- Work to complete: Write the data out again exactly, dropping any images it holds.

- Dataset content:
=== Section Start ===

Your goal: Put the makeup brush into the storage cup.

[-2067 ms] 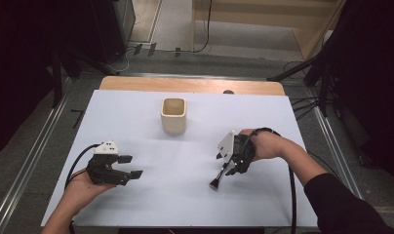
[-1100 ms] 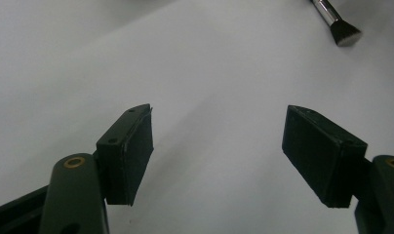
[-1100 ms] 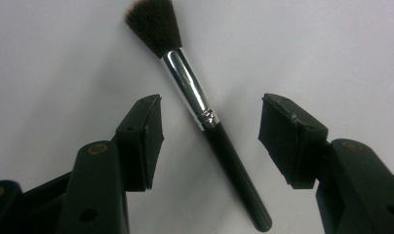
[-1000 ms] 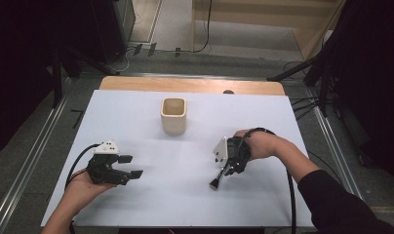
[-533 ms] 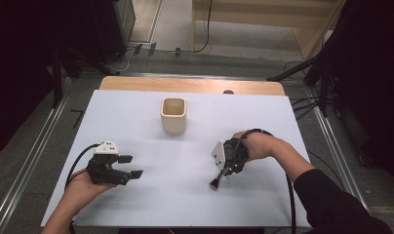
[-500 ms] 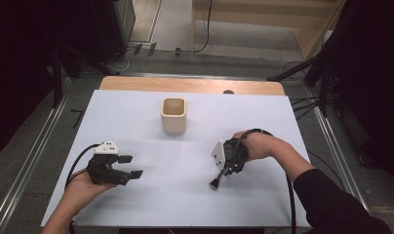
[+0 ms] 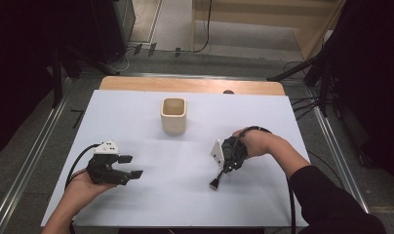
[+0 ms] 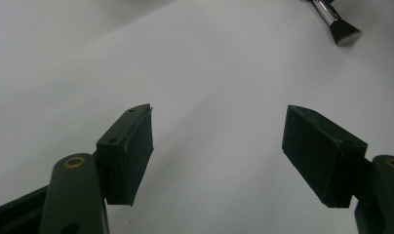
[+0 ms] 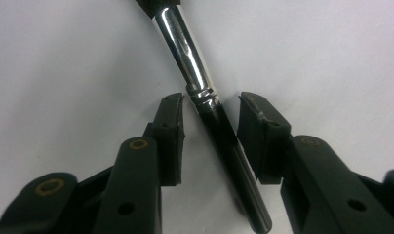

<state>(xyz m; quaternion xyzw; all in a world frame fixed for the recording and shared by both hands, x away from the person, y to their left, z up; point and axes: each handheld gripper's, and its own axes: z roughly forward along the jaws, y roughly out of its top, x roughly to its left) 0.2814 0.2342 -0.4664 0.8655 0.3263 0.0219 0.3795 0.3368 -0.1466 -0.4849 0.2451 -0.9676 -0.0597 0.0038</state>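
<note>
- The right gripper [image 7: 223,171] has slid a little nearer the person and lower on the table [image 7: 136,122] than it was two seconds back; the hand [image 7: 256,142] behind it has come along with it.
- The brush [image 7: 218,179] has travelled with that gripper, its dark head now lying just off the gripper's tip on the near side.
- In the right gripper view, the right gripper's [image 9: 209,114] jaws stand narrowly apart on either side of the brush [image 9: 205,97]; a sliver of white shows between each pad and the black handle, so whether they touch it cannot be told.
- The brush there runs between the jaws: black handle low, shiny metal collar with two raised rings at the jaw tips, dark head at the top edge.
- The left gripper [image 7: 131,165] lies where it lay before, in the person's left hand [image 7: 83,187] at the near left of the table, its cable looping back to the wrist.
- In the left gripper view, the left gripper's [image 8: 219,131] jaws are spread wide with nothing but white table between them.
- Far off in that view, the brush's [image 8: 339,22] flat dark head and metal collar show at the upper right.
- Farther up the table, the cream cup [image 7: 173,116] has not shifted; it stands upright and open, well apart from both grippers.
- No brand, label or writing can be read on any of these things.
</note>
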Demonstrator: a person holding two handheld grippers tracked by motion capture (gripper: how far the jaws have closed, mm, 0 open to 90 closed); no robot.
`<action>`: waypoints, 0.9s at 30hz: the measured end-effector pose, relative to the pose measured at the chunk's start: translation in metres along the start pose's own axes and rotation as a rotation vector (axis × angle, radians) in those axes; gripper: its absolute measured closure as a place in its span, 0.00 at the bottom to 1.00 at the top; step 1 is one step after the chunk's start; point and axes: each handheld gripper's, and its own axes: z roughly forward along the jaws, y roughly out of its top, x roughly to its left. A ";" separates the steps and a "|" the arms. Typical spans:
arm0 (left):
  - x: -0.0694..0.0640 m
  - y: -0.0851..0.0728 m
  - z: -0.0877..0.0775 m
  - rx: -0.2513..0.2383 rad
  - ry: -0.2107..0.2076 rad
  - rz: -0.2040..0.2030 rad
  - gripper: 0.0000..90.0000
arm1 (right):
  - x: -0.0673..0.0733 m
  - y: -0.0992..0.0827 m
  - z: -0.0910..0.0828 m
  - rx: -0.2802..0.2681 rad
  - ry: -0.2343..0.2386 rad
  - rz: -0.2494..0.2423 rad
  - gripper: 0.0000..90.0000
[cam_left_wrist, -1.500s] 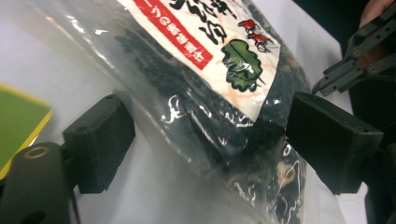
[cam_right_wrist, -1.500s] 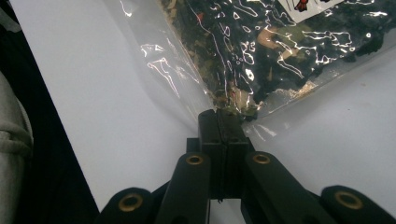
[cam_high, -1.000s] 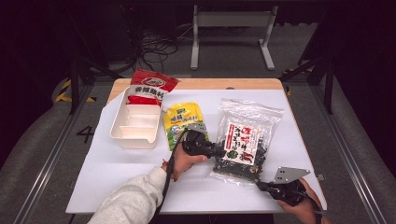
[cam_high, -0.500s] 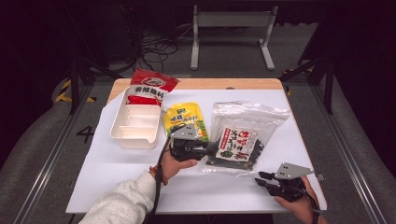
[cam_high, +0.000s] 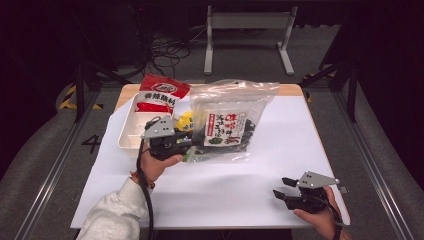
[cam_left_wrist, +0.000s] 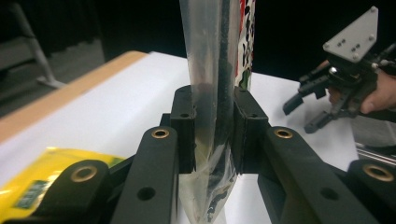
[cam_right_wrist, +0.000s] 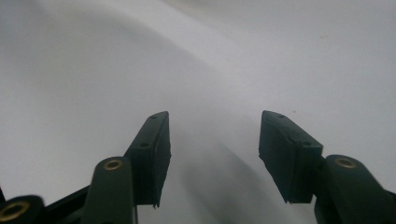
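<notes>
My left gripper (cam_high: 188, 150) is shut on the lower left corner of a clear bag of dark seaweed (cam_high: 226, 127) with a red and white label, holding it tilted up above the white table (cam_high: 240, 190). In the left gripper view the two jaws of this gripper (cam_left_wrist: 212, 100) pinch the bag's plastic (cam_left_wrist: 210, 56) between their pads. My right gripper (cam_high: 283, 188) rests near the table's front right corner. Its jaws (cam_right_wrist: 215, 126) have just been opening and stand apart over bare table, with nothing between them. It also shows far off as the right gripper (cam_left_wrist: 322, 105).
A white tray (cam_high: 131, 131) stands at the back left with a red snack bag (cam_high: 162, 92) behind it. A yellow packet (cam_high: 184, 120) lies beside the tray, partly behind the lifted bag; it appears again as the yellow packet (cam_left_wrist: 42, 172). Dark floor, cables and a metal stand lie beyond.
The left gripper has lifted the seaweed bag off the table and carried it left and away from me. The right gripper's jaws have opened; that hand stayed put.
</notes>
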 end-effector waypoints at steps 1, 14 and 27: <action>0.003 0.002 -0.007 -0.009 0.018 0.010 0.82 | 0.000 0.000 0.000 0.002 0.001 0.000 0.48; 0.054 -0.002 -0.088 -0.085 0.246 0.021 0.82 | 0.003 -0.003 0.005 0.014 0.011 0.025 0.45; 0.092 -0.025 -0.104 -0.016 0.382 0.004 0.82 | 0.005 -0.006 0.006 0.031 0.016 0.034 0.44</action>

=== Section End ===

- Result of this exercise:
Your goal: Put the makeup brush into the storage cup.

[-2067 ms] 
[-1100 ms] 
[-1100 ms] 
[-1000 ms] 
[-533 ms] 
[-500 ms] 
[+0 ms] 
[+0 ms] 
[+0 ms] 

<state>(xyz m; quaternion xyzw; all in a world frame fixed for the recording and shared by both hands, x away from the person, y to their left, z up; point and axes: each handheld gripper's, and its own axes: z roughly forward along the jaws, y roughly out of its top, x roughly to its left) 0.2814 0.2342 -0.4664 0.8655 0.3263 0.0219 0.3795 0.3368 -0.1466 -0.4849 0.2451 -0.9676 -0.0597 0.0038</state>
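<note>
- The right gripper [image 7: 223,171] has slid a little nearer the person and lower on the table [image 7: 136,122] than it was two seconds back; the hand [image 7: 256,142] behind it has come along with it.
- The brush [image 7: 218,179] has travelled with that gripper, its dark head now lying just off the gripper's tip on the near side.
- In the right gripper view, the right gripper's [image 9: 209,114] jaws stand narrowly apart on either side of the brush [image 9: 205,97]; a sliver of white shows between each pad and the black handle, so whether they touch it cannot be told.
- The brush there runs between the jaws: black handle low, shiny metal collar with two raised rings at the jaw tips, dark head at the top edge.
- The left gripper [image 7: 131,165] lies where it lay before, in the person's left hand [image 7: 83,187] at the near left of the table, its cable looping back to the wrist.
- In the left gripper view, the left gripper's [image 8: 219,131] jaws are spread wide with nothing but white table between them.
- Far off in that view, the brush's [image 8: 339,22] flat dark head and metal collar show at the upper right.
- Farther up the table, the cream cup [image 7: 173,116] has not shifted; it stands upright and open, well apart from both grippers.
- No brand, label or writing can be read on any of these things.
</note>
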Demonstrator: a person holding two handheld grippers tracked by motion capture (gripper: how far the jaws have closed, mm, 0 open to 90 closed); no robot.
`<action>`: waypoints, 0.9s at 30hz: the measured end-effector pose, relative to the pose measured at the chunk's start: translation in metres along the start pose's own axes and rotation as a rotation vector (axis × angle, radians) in those axes; gripper: its absolute measured closure as a place in its span, 0.00 at the bottom to 1.00 at the top; step 1 is one step after the chunk's start; point and axes: each handheld gripper's, and its own axes: z roughly forward along the jaws, y roughly out of its top, x roughly to its left. A ";" separates the steps and a "|" the arms. Typical spans:
arm0 (left):
  - x: -0.0694..0.0640 m
  - y: -0.0851..0.0728 m
  - z: -0.0877..0.0775 m
  - rx: -0.2513..0.2383 rad
  - ry: -0.2107..0.2076 rad
  - rz: -0.2040..0.2030 rad
  - gripper: 0.0000..90.0000
arm1 (right):
  - x: -0.0673..0.0733 m
  - y: -0.0992..0.0827 m
  - z: -0.0910..0.0828 m
  - rx: -0.2802..0.2681 rad
  - ry: -0.2343..0.2386 rad
  - rz: -0.2494..0.2423 rad
  - gripper: 0.0000..90.0000
[cam_left_wrist, -1.500s] 
[cam_right_wrist, -1.500s] 
[cam_high, -1.000s] 
[cam_high, -0.500s] 
[cam_high, +0.000s] 
[cam_left_wrist, +0.000s] 
[cam_right_wrist, +0.000s] 
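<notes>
My left gripper (cam_high: 188, 150) is shut on the lower left corner of a clear bag of dark seaweed (cam_high: 226, 127) with a red and white label, holding it tilted up above the white table (cam_high: 240, 190). In the left gripper view the two jaws of this gripper (cam_left_wrist: 212, 100) pinch the bag's plastic (cam_left_wrist: 210, 56) between their pads. My right gripper (cam_high: 283, 188) rests near the table's front right corner. Its jaws (cam_right_wrist: 215, 126) have just been opening and stand apart over bare table, with nothing between them. It also shows far off as the right gripper (cam_left_wrist: 322, 105).
A white tray (cam_high: 131, 131) stands at the back left with a red snack bag (cam_high: 162, 92) behind it. A yellow packet (cam_high: 184, 120) lies beside the tray, partly behind the lifted bag; it appears again as the yellow packet (cam_left_wrist: 42, 172). Dark floor, cables and a metal stand lie beyond.
The left gripper has lifted the seaweed bag off the table and carried it left and away from me. The right gripper's jaws have opened; that hand stayed put.
</notes>
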 end-effector waypoints at steps 1, 14 and 27: <action>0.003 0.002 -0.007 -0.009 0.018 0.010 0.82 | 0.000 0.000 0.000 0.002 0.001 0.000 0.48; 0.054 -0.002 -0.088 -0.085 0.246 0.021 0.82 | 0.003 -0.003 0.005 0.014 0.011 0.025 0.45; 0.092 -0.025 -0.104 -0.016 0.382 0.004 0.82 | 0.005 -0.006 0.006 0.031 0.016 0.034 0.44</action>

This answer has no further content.